Différend sur le statut des conducteurs dans le système ETIAS
Les nouvelles règles ETIAS doivent entrer en vigueur à la mi-avril 2026. Elles prévoient que les conducteurs de fret routier issus de pays non membres de l’UE ne seront pas considérés comme des membres d’équipage de transport – contrairement aux travailleurs du transport aérien ou maritime.
En pratique, cela signifie qu’ils seront soumis aux règles applicables aux touristes, à savoir un séjour maximal de 90 jours sur une période de 180 jours sur le territoire de l’Union européenne.
Selon le secteur du transport des Balkans occidentaux, une telle réglementation pourrait limiter drastiquement l’activité des entreprises de la région.
En pratique, les conducteurs ne pourraient effectuer des opérations de transport au sein de l’UE qu’environ dix jours par mois, ce qui – selon les transporteurs – entraînerait une perte de compétitivité face aux entreprises des États membres.
Les représentants du secteur attirent l’attention sur ce problème depuis des années. Les discussions avec un groupe de travail de l’UE n’ont commencé qu’après les manifestations de janvier, au cours desquelles les transporteurs ont bloqué des postes-frontières dans la région.
La Commission européenne a rejeté les demandes du secteur
Fin février, un groupe de travail de la Commission européenne a rejeté la proposition des transporteurs, qui prévoyait d’accorder aux conducteurs des Balkans occidentaux le statut de membres d’équipage de transport.
Des représentants des États membres ont déclaré que ces demandes étaient “impossibles à satisfaire, trop créatives et contraires au droit de Schengen”.
Comme alternative, il a été proposé que les entreprises de transport de la région créent des sociétés dans des pays de l’Union européenne, et que les conducteurs y enregistrent leur lieu de résidence.
Toutefois, les transporteurs ont rejeté cette proposition, arguant que les procédures administratives pourraient prendre des mois et que, pendant ce temps, les entreprises perdraient la capacité d’effectuer des opérations de transport.
“C’est une manifestation de survie”
Les organisations de transport de la région soulignent que les blocages prévus ne sont pas de nature politique.

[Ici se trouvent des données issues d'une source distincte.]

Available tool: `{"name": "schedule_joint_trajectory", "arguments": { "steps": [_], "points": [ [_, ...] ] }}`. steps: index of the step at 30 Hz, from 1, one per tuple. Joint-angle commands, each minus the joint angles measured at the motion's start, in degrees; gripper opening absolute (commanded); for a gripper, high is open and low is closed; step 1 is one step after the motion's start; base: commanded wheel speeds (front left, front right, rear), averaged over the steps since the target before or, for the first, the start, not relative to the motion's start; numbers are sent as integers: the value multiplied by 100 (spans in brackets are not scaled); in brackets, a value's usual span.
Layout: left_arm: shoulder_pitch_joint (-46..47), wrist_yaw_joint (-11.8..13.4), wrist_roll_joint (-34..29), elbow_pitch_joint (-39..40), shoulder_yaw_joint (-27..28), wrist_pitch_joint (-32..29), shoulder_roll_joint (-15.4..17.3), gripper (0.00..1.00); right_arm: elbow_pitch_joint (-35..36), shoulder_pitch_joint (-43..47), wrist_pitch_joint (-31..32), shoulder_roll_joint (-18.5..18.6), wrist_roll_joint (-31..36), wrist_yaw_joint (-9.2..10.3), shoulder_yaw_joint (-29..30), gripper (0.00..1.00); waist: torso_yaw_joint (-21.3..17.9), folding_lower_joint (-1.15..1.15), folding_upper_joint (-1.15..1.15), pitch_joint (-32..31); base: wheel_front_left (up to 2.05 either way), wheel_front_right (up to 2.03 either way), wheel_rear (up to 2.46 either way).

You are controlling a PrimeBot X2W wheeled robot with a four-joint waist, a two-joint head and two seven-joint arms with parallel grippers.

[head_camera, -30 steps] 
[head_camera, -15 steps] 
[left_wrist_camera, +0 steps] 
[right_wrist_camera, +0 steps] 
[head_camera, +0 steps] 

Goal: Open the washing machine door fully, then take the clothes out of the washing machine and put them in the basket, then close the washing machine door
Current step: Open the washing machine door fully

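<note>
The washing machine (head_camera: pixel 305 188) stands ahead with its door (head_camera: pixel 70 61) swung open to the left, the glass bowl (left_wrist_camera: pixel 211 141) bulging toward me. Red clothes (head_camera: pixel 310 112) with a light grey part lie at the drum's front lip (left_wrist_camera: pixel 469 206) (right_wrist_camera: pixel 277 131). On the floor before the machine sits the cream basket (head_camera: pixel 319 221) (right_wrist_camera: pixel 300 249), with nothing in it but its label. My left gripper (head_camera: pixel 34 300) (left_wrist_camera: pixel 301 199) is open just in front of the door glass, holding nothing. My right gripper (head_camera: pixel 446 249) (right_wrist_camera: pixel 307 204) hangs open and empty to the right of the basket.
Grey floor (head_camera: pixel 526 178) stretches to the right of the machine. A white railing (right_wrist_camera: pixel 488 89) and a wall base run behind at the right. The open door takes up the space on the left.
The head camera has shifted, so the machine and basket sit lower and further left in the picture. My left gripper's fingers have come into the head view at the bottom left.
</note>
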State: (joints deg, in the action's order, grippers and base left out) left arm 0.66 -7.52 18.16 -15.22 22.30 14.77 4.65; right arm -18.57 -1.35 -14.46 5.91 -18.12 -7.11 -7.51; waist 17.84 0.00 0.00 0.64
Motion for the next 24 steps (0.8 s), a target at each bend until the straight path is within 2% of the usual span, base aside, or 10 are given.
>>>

“Cette décision n’est pas politique. C’est une question existentielle” – a souligné le consortium Logistika BiH dans un communiqué.
Les transporteurs demandent, entre autres :
- un moratoire sur l’application restrictive des règles régissant les séjours des conducteurs dans l’UE,
- l’élaboration d’un statut spécial pour les conducteurs internationaux professionnels,
- une réponse ferme des gouvernements des pays de la région à l’égard des institutions de l’UE,
- la mise en place de mécanismes temporaires de soutien financier pour les entreprises de transport affectées par les restrictions.
Selon les organisations professionnelles, les manifestations visent à protéger les emplois et soutenir des milliers de familles dont les moyens de subsistance dépendent de l’activité de transport.
Risque de perturbations de l’approvisionnement
Le Monténégro figure parmi les pays fortement dépendants des importations. Un blocage prolongé des frontières et du transport routier pourrait donc provoquer d’importantes perturbations dans l’approvisionnement en produits alimentaires et en produits pétroliers.
Tout indique que, faute d’avancée rapide dans les discussions avec l’Union européenne, les Balkans occidentaux pourraient redevenir le théâtre de protestations coordonnées du secteur du transport, avec des conséquences sensibles pour le commerce et la logistique dans cette partie de l’Europe.